[Items from a data source]

_ _ _ _ _ _ _

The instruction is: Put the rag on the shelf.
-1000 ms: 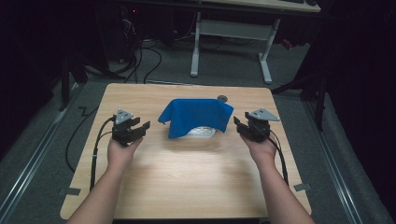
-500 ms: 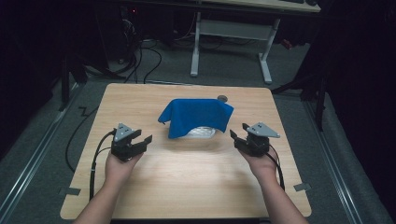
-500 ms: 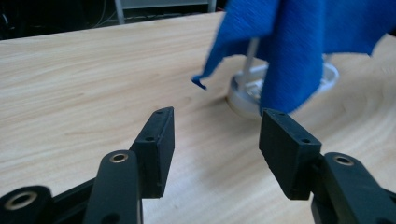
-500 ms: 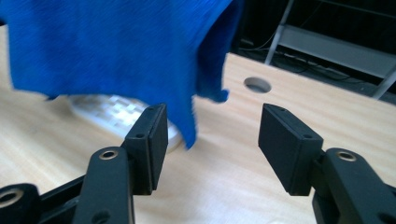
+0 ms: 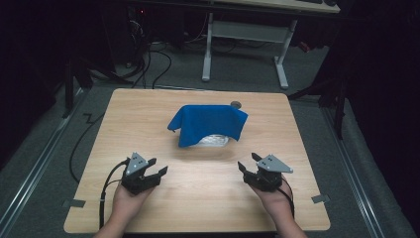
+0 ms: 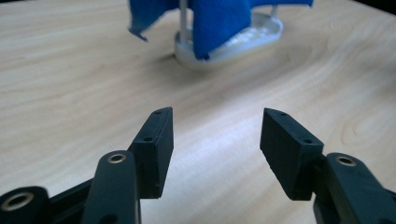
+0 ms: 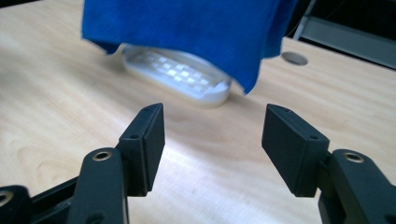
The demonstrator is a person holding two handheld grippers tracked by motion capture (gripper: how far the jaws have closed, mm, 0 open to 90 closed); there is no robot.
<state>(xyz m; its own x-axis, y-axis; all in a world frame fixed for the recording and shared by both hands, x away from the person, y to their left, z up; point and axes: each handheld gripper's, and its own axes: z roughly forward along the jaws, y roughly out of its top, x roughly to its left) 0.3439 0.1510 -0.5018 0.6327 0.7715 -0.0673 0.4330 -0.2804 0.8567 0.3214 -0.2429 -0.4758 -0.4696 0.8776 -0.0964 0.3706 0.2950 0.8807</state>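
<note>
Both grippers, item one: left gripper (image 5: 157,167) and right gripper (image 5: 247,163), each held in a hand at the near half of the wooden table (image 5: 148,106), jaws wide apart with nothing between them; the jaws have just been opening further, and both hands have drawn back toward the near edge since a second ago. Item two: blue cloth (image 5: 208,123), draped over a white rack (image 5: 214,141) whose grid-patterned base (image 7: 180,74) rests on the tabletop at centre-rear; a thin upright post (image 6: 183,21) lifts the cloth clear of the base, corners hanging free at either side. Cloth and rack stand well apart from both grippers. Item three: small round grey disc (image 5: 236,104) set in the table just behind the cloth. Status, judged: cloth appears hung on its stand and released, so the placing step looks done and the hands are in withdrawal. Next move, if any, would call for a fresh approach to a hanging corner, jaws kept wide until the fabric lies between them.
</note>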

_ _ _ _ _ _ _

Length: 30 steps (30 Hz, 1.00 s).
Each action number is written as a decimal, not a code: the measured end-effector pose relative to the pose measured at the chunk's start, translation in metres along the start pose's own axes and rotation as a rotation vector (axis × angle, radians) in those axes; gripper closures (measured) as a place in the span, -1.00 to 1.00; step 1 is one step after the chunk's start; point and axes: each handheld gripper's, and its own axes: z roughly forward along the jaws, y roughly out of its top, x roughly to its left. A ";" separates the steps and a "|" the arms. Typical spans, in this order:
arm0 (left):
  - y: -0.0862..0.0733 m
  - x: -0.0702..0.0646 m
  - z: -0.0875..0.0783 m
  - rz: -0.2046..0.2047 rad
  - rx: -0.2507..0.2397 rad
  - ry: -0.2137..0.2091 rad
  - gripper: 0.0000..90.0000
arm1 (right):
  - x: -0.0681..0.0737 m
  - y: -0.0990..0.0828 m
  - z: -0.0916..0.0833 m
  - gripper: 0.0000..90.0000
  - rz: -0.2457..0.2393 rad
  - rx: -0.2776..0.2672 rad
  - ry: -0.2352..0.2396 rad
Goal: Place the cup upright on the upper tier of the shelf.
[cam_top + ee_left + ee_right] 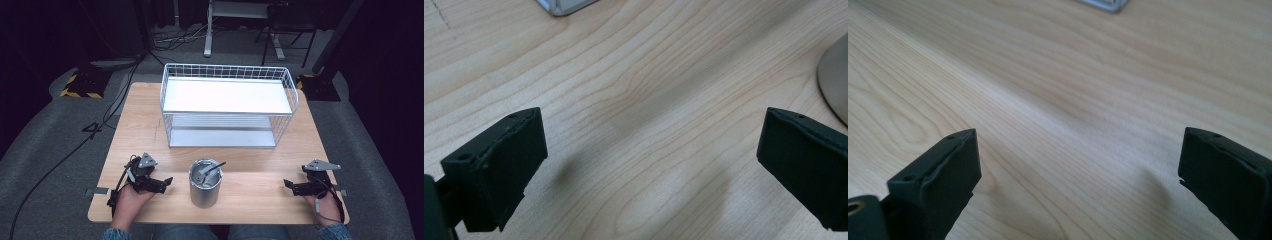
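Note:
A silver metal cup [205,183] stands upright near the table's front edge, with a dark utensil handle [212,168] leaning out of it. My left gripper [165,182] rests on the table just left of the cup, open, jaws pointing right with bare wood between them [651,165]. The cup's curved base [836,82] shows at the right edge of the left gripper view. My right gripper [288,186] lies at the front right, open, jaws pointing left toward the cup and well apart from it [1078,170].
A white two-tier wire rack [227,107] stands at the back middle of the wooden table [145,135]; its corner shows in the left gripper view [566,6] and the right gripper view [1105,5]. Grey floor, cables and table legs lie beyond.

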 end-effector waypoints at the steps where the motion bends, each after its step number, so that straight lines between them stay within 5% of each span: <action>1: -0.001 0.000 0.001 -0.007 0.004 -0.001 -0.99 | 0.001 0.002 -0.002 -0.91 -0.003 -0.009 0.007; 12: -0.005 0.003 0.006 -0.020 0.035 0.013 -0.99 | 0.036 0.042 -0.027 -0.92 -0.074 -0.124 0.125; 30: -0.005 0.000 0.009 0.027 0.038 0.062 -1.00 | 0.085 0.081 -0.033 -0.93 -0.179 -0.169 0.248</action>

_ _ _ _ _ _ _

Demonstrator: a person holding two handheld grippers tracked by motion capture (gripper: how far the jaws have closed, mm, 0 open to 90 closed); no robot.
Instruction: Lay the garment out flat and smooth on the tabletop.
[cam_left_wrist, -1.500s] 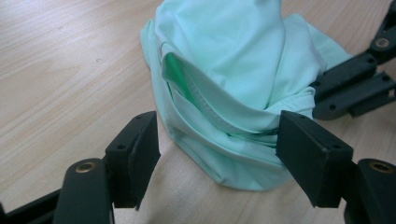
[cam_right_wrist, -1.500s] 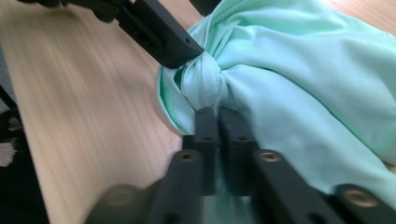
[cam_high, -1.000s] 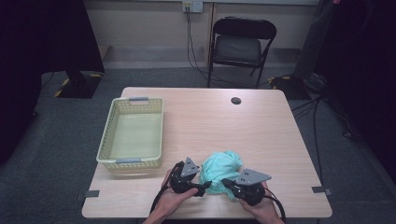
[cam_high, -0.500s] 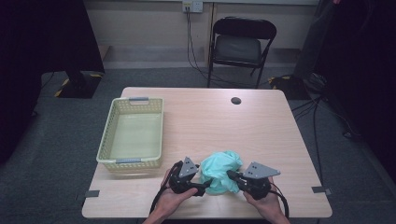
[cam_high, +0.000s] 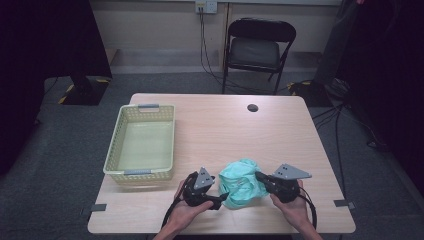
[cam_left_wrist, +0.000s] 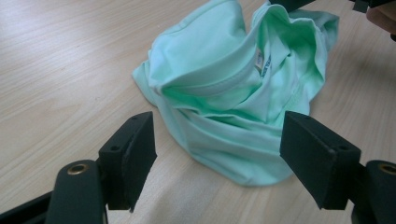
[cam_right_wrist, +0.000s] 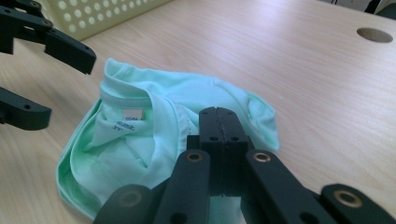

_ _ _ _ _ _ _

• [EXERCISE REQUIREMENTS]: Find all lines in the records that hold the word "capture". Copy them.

• [THE COMPLETED TASK]:
The demonstrator is a person holding two handheld grippers tracked by motion capture (gripper: how far the jaws have closed, mm, 0 open to 90 closed); there is no robot.
Demonstrator: a person holding two handheld grippers tracked by motion capture (gripper: how far the jaws have closed, mm, 0 open to 90 closed); no robot.

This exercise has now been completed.